Supplied material START
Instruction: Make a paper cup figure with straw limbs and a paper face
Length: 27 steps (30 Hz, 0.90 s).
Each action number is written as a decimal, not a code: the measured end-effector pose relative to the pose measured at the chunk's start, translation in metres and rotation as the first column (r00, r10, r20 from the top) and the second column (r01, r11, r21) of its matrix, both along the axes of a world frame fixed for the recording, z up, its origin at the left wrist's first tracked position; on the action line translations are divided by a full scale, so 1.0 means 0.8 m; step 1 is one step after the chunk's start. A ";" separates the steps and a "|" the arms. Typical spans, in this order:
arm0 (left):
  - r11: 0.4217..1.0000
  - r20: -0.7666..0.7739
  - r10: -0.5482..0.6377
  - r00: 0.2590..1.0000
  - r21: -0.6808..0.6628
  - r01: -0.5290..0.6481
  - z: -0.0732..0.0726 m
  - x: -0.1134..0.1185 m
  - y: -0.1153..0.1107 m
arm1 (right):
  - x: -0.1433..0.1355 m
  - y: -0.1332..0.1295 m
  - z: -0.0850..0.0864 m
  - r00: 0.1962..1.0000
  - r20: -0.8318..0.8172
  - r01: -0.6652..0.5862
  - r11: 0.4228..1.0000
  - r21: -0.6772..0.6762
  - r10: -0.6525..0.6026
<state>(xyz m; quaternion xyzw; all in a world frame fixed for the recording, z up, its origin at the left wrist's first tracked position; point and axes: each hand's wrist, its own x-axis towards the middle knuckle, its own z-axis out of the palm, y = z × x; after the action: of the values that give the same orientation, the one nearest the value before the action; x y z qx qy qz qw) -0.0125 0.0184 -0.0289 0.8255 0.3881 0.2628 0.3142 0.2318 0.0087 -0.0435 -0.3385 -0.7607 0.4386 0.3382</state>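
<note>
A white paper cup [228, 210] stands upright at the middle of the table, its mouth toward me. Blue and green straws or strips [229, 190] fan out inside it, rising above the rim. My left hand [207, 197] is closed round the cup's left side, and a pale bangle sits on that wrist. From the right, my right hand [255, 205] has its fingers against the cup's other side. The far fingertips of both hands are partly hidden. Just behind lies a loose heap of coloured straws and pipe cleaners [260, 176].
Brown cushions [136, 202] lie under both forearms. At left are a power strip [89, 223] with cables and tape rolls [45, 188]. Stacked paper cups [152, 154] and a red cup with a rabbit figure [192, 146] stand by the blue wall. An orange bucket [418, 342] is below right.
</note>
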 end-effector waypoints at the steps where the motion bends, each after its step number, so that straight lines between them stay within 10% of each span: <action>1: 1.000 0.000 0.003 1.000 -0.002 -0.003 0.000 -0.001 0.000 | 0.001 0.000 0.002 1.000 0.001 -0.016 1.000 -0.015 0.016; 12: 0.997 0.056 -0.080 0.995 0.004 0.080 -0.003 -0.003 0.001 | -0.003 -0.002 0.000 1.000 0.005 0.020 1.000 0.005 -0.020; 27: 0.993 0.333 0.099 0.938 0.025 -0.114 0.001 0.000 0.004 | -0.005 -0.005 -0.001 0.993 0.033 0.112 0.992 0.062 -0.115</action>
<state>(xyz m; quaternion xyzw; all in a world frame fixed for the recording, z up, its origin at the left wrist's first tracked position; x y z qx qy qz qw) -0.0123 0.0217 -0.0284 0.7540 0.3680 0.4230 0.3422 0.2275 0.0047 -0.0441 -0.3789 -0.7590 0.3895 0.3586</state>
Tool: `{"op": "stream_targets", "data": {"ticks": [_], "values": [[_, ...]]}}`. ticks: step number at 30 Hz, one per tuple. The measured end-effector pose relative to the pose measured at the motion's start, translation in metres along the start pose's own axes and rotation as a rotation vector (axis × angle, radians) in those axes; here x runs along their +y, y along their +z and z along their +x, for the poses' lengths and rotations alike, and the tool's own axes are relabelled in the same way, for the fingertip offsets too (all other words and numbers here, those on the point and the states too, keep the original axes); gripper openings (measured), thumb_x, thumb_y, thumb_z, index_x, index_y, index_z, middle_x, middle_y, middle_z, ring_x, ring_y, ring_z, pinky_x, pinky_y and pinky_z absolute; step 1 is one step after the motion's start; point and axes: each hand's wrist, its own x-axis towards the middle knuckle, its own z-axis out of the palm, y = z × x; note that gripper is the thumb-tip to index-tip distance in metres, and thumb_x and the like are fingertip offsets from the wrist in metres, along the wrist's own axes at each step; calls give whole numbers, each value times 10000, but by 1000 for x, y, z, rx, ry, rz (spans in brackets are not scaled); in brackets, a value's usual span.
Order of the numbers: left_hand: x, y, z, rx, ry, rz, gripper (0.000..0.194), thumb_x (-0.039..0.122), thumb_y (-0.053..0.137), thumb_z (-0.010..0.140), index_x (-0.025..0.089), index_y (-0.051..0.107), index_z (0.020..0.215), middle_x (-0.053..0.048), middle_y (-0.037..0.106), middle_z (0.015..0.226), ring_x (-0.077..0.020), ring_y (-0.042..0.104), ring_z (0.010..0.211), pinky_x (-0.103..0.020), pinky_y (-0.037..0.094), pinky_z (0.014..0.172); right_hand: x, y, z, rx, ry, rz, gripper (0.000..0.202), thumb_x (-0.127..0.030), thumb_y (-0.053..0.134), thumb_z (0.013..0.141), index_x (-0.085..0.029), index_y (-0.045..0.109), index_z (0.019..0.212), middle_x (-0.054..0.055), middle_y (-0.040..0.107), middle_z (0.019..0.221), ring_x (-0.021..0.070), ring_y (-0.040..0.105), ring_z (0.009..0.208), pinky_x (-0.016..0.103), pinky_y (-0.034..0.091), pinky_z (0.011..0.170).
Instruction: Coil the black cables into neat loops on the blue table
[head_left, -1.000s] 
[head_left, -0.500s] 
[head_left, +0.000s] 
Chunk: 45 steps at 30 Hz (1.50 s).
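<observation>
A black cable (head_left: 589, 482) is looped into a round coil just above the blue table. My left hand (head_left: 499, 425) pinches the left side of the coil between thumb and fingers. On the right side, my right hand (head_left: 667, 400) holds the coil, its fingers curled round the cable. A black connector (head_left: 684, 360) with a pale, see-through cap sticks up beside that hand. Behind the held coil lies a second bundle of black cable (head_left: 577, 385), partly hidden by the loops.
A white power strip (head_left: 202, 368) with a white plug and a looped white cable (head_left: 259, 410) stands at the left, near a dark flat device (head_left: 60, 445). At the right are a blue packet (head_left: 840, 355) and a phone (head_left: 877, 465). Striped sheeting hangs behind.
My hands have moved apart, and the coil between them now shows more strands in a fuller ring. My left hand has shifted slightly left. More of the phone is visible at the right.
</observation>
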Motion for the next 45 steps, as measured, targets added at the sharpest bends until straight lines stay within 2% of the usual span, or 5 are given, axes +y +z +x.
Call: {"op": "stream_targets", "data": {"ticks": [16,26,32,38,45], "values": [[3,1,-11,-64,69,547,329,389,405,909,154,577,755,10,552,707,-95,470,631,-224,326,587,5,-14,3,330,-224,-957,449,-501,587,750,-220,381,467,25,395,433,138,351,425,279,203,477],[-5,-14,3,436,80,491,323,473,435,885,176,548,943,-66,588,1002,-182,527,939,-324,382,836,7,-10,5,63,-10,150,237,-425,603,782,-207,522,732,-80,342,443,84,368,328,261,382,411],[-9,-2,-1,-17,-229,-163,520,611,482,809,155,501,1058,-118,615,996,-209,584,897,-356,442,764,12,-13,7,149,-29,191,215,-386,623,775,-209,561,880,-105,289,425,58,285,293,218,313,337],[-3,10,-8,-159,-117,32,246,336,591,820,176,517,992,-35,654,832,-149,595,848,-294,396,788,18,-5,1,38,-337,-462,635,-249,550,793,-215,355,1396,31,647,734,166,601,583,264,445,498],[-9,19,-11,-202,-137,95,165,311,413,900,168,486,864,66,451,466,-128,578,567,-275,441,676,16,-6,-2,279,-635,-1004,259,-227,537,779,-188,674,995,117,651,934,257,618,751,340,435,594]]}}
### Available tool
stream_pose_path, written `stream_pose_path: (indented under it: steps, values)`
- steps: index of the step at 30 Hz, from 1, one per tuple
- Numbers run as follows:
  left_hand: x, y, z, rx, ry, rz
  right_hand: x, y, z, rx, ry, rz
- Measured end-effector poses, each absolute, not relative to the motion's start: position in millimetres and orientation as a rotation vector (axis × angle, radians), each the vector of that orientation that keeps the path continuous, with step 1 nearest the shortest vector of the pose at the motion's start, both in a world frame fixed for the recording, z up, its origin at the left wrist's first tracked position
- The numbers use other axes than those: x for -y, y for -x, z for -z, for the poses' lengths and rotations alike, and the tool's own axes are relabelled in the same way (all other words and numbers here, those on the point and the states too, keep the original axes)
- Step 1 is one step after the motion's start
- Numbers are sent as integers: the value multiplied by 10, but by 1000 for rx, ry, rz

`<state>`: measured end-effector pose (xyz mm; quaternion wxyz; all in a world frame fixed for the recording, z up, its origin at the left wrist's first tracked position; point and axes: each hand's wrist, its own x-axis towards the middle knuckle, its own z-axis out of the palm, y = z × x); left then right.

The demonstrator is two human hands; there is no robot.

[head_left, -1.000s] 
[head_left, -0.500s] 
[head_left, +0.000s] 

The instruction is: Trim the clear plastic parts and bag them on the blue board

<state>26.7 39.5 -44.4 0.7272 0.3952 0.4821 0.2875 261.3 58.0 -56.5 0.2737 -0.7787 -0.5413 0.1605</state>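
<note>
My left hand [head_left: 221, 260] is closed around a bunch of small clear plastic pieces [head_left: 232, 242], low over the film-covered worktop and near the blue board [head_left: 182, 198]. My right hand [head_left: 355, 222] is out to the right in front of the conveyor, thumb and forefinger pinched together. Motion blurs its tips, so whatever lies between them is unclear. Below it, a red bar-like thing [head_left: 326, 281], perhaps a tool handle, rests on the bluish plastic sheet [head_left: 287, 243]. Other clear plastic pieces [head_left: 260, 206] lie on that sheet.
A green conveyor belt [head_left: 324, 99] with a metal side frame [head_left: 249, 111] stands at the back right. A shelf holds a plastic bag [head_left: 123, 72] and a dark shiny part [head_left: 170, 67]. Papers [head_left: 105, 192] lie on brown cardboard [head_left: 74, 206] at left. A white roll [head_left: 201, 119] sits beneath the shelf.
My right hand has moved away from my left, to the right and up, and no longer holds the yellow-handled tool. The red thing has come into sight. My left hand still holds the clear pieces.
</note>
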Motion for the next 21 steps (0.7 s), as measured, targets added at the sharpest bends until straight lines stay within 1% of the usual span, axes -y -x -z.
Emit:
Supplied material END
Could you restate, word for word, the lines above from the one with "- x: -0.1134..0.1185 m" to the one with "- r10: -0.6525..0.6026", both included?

**Written response**
  - x: -0.1134..0.1185 m
  - y: -0.1153..0.1107 m
arm1 (right):
  - x: -0.1433..0.1355 m
  - y: -0.1332..0.1295 m
  - z: -0.0850..0.0864 m
  - r00: 0.1962..1.0000
  - r20: -0.8318..0.8172
  - r01: -0.6652..0.5862
  - r11: 0.4228..1.0000
  - r21: -0.6772..0.6762
  - r10: -0.6525..0.6026

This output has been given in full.